Berlin Festival – Herbergsväter des HipHop
Seit der Berliner Stadtflughafen Tempelhof geschlossen wurde, finden dort vornehmlich Autoshows und Musikfestivals statt. Wir waren am Wochenende vor Ort (bei einem Musikfestival, nicht bei einer Autoshow) und haben sechs bemerkenswerte Konzerte für euch herausgesucht.

Health (Freitag, 18.30 Uhr)

Health-Bassist Josh Famiglietti sieht aus wie Pocahontas beim Headbangen, sein Instrument klingt wie ein Presslufthammer, und der Rest seiner Band macht Geräusche, die einen an 50er-Jahre-Zahnärzte und offen liegende Wurzeln erinnern. Super! Schöneren Krach wird an diesem Wochenende niemand machen; Health beweisen in der zweiten Hälfte ihrer Dreiviertelstunde aber auch, dass sie einem poppig kommen können, System in ihrem Wahnsinn steckt und sich nichts besser anfühlt, als wenn der kaputte Zahn erst mal gezogen ist.
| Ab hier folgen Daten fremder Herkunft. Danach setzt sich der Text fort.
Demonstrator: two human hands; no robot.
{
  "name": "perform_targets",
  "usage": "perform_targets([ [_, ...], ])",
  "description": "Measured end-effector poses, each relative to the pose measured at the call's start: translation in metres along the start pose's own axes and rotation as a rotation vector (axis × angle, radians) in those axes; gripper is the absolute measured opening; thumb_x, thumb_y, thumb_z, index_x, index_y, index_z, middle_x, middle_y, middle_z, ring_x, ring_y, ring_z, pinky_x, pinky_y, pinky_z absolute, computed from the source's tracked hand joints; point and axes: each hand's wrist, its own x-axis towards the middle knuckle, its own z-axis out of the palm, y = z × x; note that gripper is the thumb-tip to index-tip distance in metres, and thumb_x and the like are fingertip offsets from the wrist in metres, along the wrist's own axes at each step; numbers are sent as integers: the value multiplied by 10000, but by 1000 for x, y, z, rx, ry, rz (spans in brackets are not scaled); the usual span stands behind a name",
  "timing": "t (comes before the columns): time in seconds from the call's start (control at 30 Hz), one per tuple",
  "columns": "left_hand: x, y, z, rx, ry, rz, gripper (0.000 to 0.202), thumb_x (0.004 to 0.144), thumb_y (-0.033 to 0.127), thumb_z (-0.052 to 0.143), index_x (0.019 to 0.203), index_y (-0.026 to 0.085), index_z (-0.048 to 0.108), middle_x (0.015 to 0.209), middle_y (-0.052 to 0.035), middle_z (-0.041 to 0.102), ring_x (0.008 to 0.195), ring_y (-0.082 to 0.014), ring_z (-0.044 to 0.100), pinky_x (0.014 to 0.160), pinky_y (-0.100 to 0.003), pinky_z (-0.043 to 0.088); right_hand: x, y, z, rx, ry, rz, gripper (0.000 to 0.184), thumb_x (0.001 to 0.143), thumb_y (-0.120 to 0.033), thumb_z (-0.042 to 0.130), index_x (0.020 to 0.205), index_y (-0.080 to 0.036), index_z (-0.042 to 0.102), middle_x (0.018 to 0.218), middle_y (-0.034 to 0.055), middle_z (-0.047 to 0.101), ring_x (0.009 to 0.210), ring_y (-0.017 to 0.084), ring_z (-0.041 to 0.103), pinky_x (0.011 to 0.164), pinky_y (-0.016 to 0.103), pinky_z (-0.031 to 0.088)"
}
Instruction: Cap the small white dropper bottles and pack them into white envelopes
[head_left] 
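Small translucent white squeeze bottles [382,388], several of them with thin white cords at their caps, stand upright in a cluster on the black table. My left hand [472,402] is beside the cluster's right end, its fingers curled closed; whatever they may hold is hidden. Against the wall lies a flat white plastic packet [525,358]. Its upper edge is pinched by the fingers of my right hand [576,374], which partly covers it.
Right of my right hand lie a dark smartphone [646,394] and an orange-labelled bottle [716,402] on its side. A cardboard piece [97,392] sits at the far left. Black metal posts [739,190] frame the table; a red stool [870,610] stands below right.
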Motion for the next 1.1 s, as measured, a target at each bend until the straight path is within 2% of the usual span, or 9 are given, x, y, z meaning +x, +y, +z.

Wir verleihen ihnen die Festival-Bronzemedaille für allgemeine Leistungen (Silber für Tune-Yards, Gold für Public Enemy, aber dazu später mehr) und einmal Extra-Gold dafür, dass sie beim Tanzen noch lustiger aussehen als die Leute in der Silent Disco gleich um die Ecke.

Clap Your Hands Say Yeah (Freitag, 20 Uhr)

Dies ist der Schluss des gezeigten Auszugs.